Il a rappelé la "formule magique", c'est-à-dire que les trois partis avec la plus grande force électorale ont deux représentants au Conseil fédéral, et le quatrième un. "Les Vert-e-s, avec moins de 10%, n'ont pas de raison de faire basculer le gouvernement vers le centre-gauche."
Le parti écologiste n'a pas confirmé son résultat d'il y a quatre ans, a poursuivi Damien Cottier. "Aller dans le sens des Vert-e-s va à l'encontre de la volonté populaire."

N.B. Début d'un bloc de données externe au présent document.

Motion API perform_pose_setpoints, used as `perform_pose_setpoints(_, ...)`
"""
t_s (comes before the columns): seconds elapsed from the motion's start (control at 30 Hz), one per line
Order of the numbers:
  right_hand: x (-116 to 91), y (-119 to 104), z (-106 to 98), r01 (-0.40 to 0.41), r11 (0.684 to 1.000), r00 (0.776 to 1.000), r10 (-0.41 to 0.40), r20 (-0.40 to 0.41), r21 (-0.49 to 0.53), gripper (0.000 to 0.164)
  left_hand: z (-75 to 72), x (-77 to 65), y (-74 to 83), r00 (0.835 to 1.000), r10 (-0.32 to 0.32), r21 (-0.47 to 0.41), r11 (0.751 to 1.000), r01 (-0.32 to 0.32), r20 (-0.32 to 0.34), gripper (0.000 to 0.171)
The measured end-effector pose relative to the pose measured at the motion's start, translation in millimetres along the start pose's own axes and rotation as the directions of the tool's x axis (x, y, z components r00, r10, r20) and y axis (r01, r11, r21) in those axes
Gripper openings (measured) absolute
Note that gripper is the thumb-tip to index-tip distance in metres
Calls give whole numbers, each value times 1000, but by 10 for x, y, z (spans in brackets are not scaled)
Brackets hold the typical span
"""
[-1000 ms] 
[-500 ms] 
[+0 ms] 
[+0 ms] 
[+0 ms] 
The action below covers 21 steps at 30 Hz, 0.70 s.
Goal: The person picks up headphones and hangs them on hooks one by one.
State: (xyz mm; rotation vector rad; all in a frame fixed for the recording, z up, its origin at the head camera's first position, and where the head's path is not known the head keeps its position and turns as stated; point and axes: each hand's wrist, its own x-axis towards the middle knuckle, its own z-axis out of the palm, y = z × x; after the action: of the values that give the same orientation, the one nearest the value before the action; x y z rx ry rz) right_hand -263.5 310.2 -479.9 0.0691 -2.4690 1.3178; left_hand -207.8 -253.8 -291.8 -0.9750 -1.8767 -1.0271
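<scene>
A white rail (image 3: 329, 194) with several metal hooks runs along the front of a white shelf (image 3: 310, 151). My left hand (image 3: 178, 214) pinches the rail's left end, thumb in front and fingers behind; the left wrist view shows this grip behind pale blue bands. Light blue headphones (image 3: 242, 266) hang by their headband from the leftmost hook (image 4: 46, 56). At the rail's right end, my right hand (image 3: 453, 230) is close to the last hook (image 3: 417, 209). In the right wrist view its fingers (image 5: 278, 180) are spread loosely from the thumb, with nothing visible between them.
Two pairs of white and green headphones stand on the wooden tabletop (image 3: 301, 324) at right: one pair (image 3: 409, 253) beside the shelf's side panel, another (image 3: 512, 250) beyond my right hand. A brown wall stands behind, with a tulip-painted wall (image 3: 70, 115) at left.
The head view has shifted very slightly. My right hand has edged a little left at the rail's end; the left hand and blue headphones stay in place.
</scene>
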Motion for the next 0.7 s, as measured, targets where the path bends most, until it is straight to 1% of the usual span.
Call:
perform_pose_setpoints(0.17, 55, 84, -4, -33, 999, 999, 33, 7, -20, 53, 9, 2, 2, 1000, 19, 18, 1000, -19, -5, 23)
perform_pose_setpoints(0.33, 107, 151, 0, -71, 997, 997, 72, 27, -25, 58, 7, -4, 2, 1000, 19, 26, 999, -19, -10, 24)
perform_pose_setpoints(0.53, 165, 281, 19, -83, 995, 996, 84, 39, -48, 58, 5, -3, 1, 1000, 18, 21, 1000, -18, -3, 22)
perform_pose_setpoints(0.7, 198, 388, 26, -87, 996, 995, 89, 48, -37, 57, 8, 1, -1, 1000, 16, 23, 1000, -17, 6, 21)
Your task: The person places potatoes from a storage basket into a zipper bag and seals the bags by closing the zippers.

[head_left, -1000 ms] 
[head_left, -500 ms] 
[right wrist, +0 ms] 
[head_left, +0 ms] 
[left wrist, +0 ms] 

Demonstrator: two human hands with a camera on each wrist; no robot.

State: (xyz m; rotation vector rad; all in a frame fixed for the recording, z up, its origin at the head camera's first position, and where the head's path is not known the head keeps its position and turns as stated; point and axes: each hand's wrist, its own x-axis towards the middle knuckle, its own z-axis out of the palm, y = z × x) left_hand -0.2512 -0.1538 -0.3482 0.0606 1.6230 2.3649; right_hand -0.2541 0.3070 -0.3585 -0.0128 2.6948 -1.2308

Et de saluer "l'excellent travail" des ministres PLR Ignazio Cassis et Karin Keller-Sutter, "seuls représentants de leurs régions respectives, la Suisse italienne et la Suisse orientale". Si l'attaque des Vert-e-s n'est pas contre une personne, elle est contre une région, selon le Neuchâtelois.
Et de rappeler que, si le principe de concordance est respecté lors de ces deux réélections, le PLR soutiendra un des deux candidats du ticket PS pour la succession d'Alain Berset.